O discurso paranoico da segurança tomou conta da Europa ocidental, o que terá consequências no resto do mundo.
Comecemos por aqui. Talvez a mais importante consequência geopolítica desta guerra seja a formação de uma sólida identidade nacional ucraniana. A Ucrânia sempre foi um país dilacerado por duas civilizações em competição — de um lado, o ocidente católico, do outro, o oriente ortodoxo. É muito impressionante verificar como a linha de fratura desta guerra segue ainda a grande divisão religiosa entre o cristianismo de Roma e o cristianismo de Constantinopla. No final de Guerra Fria, nos anos noventa, um general russo afirmava que “em cinco, dez ou quinze anos, a Ucrânia, ou melhor, a Ucrânia oriental, voltará para nós. A Ucrânia ocidental que vá para o inferno. O inferno chegou e a Ucrânia ficou. Os mortos unem as nações. A nação ucraniana ficou mais forte, não mais fraca.
Depois, num segundo ponto, julgo que podemos dizer que o ocidente sai desta guerra enfraquecido como nunca. Passado o primeiro choque da guerra, a imposição de sanções económicas à Rússia ditou um caminho de isolamento progressivo — nem a China, nem a Índia, nem o Irã, nem a Turquia, nem o Brasil, nem a Arábia Saudita, nem outros países do chamado Sul Global acompanharam os países ocidentais nesse combate que prometia colocar a economia russa de joelhos em poucas semanas. Não aconteceu.
Habituado a editar a agenda internacional o ocidente falava da necessidade da derrota militar da Rússia, enquanto o resto do muindo falava da necessidade de paz. Como é costume, os que estão habituados a dar ordens nem sempre são os que vêem claro. Em três anos de guerra a Rússia não colapsou, Trump foi eleito presidente dos Estados Unidos e a unidade ocidental desfez-se em pedaços. A Europa viu-se subitamente sozinha — e humilhada. Começou então o penoso espetáculo de servilismo europeu que acabou em indiferença do lado americano. Enfurecida com o mundo que não lhe obedece, a Europa acha agora que a boa resposta é a corrida aos armamentos. A grande prioridade europeia passou a ser esta – produzir armas.
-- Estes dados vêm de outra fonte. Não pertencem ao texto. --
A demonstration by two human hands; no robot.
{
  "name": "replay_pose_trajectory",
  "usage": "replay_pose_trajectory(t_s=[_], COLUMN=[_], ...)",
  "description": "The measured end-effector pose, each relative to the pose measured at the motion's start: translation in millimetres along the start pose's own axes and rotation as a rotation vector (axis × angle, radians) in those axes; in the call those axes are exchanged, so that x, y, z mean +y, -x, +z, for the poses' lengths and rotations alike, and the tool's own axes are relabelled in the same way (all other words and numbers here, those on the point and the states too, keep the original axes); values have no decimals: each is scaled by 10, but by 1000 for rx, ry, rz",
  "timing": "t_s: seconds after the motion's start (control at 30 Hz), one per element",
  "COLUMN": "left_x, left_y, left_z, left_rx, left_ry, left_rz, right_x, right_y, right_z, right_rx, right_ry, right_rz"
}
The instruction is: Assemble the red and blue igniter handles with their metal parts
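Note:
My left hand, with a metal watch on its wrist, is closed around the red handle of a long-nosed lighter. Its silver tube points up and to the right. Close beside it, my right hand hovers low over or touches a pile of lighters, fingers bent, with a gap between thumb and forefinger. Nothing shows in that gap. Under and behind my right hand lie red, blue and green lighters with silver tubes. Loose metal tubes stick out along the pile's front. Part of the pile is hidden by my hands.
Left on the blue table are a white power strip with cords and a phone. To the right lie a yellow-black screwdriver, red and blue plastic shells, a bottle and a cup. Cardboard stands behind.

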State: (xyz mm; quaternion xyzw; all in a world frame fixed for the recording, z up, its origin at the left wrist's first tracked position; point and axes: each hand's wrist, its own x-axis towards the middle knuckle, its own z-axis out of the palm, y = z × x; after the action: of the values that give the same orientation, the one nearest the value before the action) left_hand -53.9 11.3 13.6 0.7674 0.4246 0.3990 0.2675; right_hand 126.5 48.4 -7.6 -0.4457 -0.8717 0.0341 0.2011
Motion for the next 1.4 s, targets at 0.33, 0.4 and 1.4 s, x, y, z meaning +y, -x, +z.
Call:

Que tristeza.
E, no entanto, ao contrário do que para aí vejo escrito, uma das lições mais importante destes três anos de guerra é que o exército russo não é tão forte e temível como diziam. A verdade é que, apesar de enfrentaram uma coligação de países ocidentais que forneciam armas e informações aos ucranianos, os avanços militares russos foram sempre tímidos e sofridos. Estes três anos mostraram não só as limitações do uso do poder militar, mas as limitações do poder militar russo em particular. A ameaça russa não é o que se imaginava. A Europa ocidental não tem hoje mais medo da Rússia do que tinha — tem menos.
Seja como for, o discurso paranoico da segurança tomou conta da Europa ocidental, o que terá consequências no resto do mundo. De forma simples, a mudança pode ser assim apresentada: a antiga potência normativa aspira agora a ser mais uma entre as potências militares. O novo discurso europeu de corrida aos armamentos representa a adopção de uma certa visão do mundo na qual o direito é fraco e só a força é eficaz. A única garantia na geopolítica é a força e são as armas.
Tudo o resto, o direito internacional, a diplomacia e as normas de convivência pacifica são construções abstratas e ilusórias que só podem conduzir a equívocos e a catástrofes como a que vivemos hoje na Ucrânia. Pois bem, fiel aos velhos ensinamentos que sempre inspiraram o projeto europeu é preciso voltar a dizer que não é assim, que a invasão da Ucrânia não é a regra, mas a exceção. Que na maioria das ocasiões o direito internacional é cumprido e que a maioria das nações vive em paz com as outras na maior parte do tempo. Que o direito internacional não é o problema, mas a solução. Que o problema são as armas e a retórica belicista, não a paz. A corrida aos armamentos torna a União Europeia irreconhecível.